Sebaliknya, katanya, keterampilan yang diperlukan adalah visi, kemampuan untuk mengartikulasikan ide dengan jelas, ketajaman komersial dan keberanian untuk gagal dengan cepat.

“Mereka adalah keterampilan yang baik untuk dimiliki oleh eksekutif bisnis mana pun,” akunya. “Tapi di area ini mereka sangat penting.”

Dia juga jelas telah menginvestasikan banyak waktu untuk memikirkan orang seperti apa yang dia inginkan bekerja untuknya di kantor CDO, untuk menciptakan apa yang dia sebut “DNA” yang tepat untuk bisnis.

Dia membagi kandidat saat ini menjadi ilmuwan data dan manajer bisnis.

“Di dunia sekarang ini, kedua kelompok ini merasa sangat sulit untuk berkomunikasi. Orang-orang data merasa sulit untuk memahami komersialitas dan para pebisnis tidak tahu bagaimana menerjemahkan masalah ke dalam dunia data.”

Dia menolak penelitian oleh analis seperti McKinsey & Co yang memperkirakan bahwa permintaan untuk orang-orang dengan keterampilan data yang canggih akan segera melebihi pasokan.
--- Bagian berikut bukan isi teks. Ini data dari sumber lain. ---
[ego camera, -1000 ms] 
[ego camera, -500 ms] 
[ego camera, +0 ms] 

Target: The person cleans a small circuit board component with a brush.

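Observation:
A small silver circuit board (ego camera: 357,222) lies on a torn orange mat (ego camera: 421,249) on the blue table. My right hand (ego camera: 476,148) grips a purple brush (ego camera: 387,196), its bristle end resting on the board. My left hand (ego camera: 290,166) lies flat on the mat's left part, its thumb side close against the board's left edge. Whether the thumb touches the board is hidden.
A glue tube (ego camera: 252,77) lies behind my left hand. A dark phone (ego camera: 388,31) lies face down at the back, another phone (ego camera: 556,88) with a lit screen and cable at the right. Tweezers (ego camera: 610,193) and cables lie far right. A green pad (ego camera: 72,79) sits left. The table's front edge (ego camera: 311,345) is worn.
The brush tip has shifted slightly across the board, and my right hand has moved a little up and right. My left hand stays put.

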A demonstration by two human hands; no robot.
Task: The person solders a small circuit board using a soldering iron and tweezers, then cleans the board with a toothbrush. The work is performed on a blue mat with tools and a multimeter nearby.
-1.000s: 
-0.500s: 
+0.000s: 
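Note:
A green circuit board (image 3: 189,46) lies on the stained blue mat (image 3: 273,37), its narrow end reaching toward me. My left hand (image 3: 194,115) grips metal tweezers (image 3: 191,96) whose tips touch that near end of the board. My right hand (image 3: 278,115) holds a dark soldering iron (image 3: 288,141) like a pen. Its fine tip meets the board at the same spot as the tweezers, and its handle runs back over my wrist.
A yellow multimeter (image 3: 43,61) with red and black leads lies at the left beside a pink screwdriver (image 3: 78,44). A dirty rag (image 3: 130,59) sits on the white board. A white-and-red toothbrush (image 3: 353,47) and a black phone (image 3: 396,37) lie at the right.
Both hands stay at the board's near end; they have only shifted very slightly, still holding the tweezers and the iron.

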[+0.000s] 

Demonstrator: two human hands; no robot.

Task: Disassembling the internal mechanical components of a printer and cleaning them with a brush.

Apa yang dia buru, katanya, adalah orang-orang di tengah.

“Saya sangat yakin Anda dapat menemukan ilmuwan data. Ada banyak mahasiswa uni yang keluar [with these skills],” kata Lopez.

“Kami membutuhkan orang-orang yang telah berevolusi dari hanya menjadi ilmuwan data menjadi peran senior di mana mereka terpapar ke sisi komersial. Atau mereka akan menjadi orang-orang dalam peran senior yang memperoleh keterampilan analitik itu.”

Meskipun perasaannya yang kuat tentang kekuasaan CDO, bagaimanapun, Lopez tetap sama yakin bahwa “kita akan selalu membutuhkan CIO”.

Dia mengatakan dalam waktu peran CIO akan menjadi lebih ketat terkonsentrasi di sisi teknologi bisnis, sementara manajemen informasi secara bertahap merayap ke dalam CDO.

“CDO akan bekerja dengan CIO, tetapi CIO akan menjadi lebih fokus pada teknologi, dan akan melihat bagaimana menyampaikan apa yang perlu dilakukan CDO dan bisnis dengan data itu.”